Please, could you print all the lines below exactly, leaving out the pictures?
**** Given information ****
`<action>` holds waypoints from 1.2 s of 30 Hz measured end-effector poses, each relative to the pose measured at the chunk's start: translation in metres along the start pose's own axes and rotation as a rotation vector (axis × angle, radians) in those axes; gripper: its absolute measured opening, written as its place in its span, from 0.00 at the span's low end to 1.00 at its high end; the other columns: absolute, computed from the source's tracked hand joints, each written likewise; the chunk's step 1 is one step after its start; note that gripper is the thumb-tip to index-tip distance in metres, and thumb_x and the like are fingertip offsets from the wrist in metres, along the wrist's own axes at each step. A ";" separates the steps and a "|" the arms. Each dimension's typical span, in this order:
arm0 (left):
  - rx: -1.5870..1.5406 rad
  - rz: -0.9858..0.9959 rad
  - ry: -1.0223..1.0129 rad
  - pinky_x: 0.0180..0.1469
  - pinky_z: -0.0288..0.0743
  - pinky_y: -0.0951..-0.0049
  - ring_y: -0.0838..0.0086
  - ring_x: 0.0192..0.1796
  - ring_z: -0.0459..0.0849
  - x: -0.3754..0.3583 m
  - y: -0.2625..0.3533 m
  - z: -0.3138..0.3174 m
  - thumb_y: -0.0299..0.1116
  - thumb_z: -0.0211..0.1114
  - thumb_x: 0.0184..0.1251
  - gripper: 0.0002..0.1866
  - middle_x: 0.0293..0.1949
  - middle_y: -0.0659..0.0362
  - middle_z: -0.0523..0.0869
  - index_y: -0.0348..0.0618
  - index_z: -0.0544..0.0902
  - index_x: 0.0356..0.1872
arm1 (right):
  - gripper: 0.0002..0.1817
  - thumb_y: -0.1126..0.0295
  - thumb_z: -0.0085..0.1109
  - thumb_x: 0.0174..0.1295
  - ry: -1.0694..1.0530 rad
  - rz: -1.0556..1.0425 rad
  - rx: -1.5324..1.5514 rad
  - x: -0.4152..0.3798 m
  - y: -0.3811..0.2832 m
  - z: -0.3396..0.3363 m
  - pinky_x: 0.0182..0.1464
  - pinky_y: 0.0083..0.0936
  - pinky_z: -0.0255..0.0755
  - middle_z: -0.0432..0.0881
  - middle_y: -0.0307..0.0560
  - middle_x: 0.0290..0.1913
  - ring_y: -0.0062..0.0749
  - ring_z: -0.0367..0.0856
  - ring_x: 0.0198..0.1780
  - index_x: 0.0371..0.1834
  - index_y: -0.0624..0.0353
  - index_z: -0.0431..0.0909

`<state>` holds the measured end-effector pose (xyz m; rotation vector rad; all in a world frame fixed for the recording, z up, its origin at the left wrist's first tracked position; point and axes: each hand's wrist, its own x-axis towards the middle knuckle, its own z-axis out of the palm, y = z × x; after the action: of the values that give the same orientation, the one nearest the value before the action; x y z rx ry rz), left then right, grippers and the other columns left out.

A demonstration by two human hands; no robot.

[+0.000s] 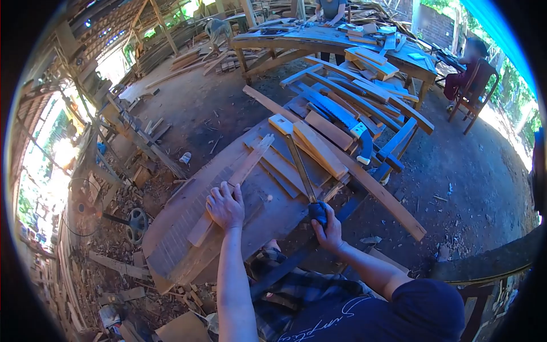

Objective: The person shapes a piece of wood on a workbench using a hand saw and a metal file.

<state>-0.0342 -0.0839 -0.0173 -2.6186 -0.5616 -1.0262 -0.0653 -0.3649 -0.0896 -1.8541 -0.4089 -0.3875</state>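
My left hand (226, 206) is curled over a narrow wooden board (249, 164) and presses it on the workbench top (176, 228). In my right hand (327, 231) is the black handle of a long narrow-bladed tool (299, 162); the fingers are wrapped round it. Its blade points away from me, its far end beside a pale wood block (280, 124). I cannot make out the kind of tool or its cutting edge. Between the hands, thin wood strips (282, 171) lie on the bench. A thick wood piece (319, 149) rests just right of the blade.
A blue-bladed handsaw (336, 111) lies among wood pieces on a frame (399, 139) to the right. A long plank (393, 205) sticks out past the bench. Farther back, a person (331, 11) stands behind a large table (273, 39); another sits on a chair (477, 88). Scraps litter the floor.
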 end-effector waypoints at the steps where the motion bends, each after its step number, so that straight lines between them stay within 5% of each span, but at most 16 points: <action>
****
Reply:
`<action>` holds waypoints from 1.2 s of 30 Hz measured end-effector poses, each relative to the pose measured at the chunk's start: translation in metres along the start pose's own axes and rotation as a rotation vector (axis × angle, radians) in those axes; gripper: its absolute measured opening, written as its place in its span, from 0.00 at the span's low end to 1.00 at its high end; the other columns: absolute, computed from the source's tracked hand joints, each written likewise; the chunk's step 1 is one step after its start; note that gripper is the thumb-tip to index-tip distance in metres, and thumb_x and the like are fingertip offsets from the wrist in metres, along the wrist's own axes at each step. A ";" separates the steps and a "|" the arms. Each dimension's typical span, in this order:
arm0 (left):
  - rx: -1.5870..1.5406 rad
  - rz: -0.9858..0.9959 rad
  - ry: -1.0223..1.0129 rad
  - pinky_x: 0.0180..0.1469
  - pinky_z: -0.0288..0.0743
  - pinky_y: -0.0951..-0.0049
  - ring_y: -0.0838..0.0086
  - ring_x: 0.0192..0.1796
  - ring_z: -0.0459..0.0849
  - x: -0.3754..0.3583 m
  - y: -0.2625..0.3533 m
  - z: -0.3138..0.3174 m
  - thumb_y: -0.0299..0.1116
  - thumb_z: -0.0211..0.1114
  - thumb_x: 0.0184..0.1251
  - gripper: 0.0002..0.1866
  - middle_x: 0.0293..0.1949
  - middle_y: -0.0659..0.0362
  - middle_z: -0.0523..0.0869
  - index_y: -0.0348..0.0618
  - index_z: -0.0544..0.0902
  - index_x: 0.0356..0.1872
arm1 (right):
  - gripper: 0.0002..0.1817
  - thumb_y: -0.1126..0.0295
  - thumb_z: -0.0085..0.1109
  - thumb_x: 0.0174..0.1295
  - ry: -1.0694..1.0530 rad
  - rz: -1.0556..1.0425 rad
  - rx: -1.5324..1.5514 rad
  - x: -0.4152..0.3798 m
  - y: -0.3811..0.2832 m
  - z: -0.3396..0.3363 m
  - pinky_x: 0.0182..0.1464
  - pinky_y: 0.0083..0.0936
  - pinky_z: -0.0255..0.0755
  - middle_z: -0.0432..0.0881
  - middle_y: -0.0307..0.0560
  - middle_x: 0.0290..0.1913
  - ring_y: -0.0062..0.0749
  - ring_z: -0.0367..0.0856
  - ring_x: 0.0198..0.1780
  - index_x: 0.0371..0.1834
  - index_y: -0.0624..0.0353
  - index_z: -0.0431..0.0909

`<state>` holds the measured end-effector pose (xyz m; rotation vector rad; all in a world frame fixed for the recording, z up, its origin at the left wrist's first tracked position; point and axes: each hand's wrist, its own x-axis towards the middle knuckle, its own z-axis out of the palm, y = z × x; after the action: of the values that give the same orientation, the one nearest the value before the action; x y z rx ry rz), left then right, grippers and the other columns left out.

A demonstration by two human hands; no robot.

[+0.000s] 

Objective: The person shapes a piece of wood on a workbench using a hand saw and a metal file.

<state>-0.0342 -0.0839 -0.0173 -2.6186 -0.5616 -1.0262 -0.0653 -0.3649 -0.0896 -1.8541 -0.4089 -0.3875</state>
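My left hand (226, 206) is curled over a narrow wooden board (249, 164) and presses it on the workbench top (176, 228). In my right hand (327, 231) is the black handle of a long narrow-bladed tool (299, 162); the fingers are wrapped round it. Its blade points away from me, its far end beside a pale wood block (280, 124). I cannot make out the kind of tool or its cutting edge. Between the hands, thin wood strips (282, 171) lie on the bench. A thick wood piece (319, 149) rests just right of the blade.
A blue-bladed handsaw (336, 111) lies among wood pieces on a frame (399, 139) to the right. A long plank (393, 205) sticks out past the bench. Farther back, a person (331, 11) stands behind a large table (273, 39); another sits on a chair (477, 88). Scraps litter the floor.
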 end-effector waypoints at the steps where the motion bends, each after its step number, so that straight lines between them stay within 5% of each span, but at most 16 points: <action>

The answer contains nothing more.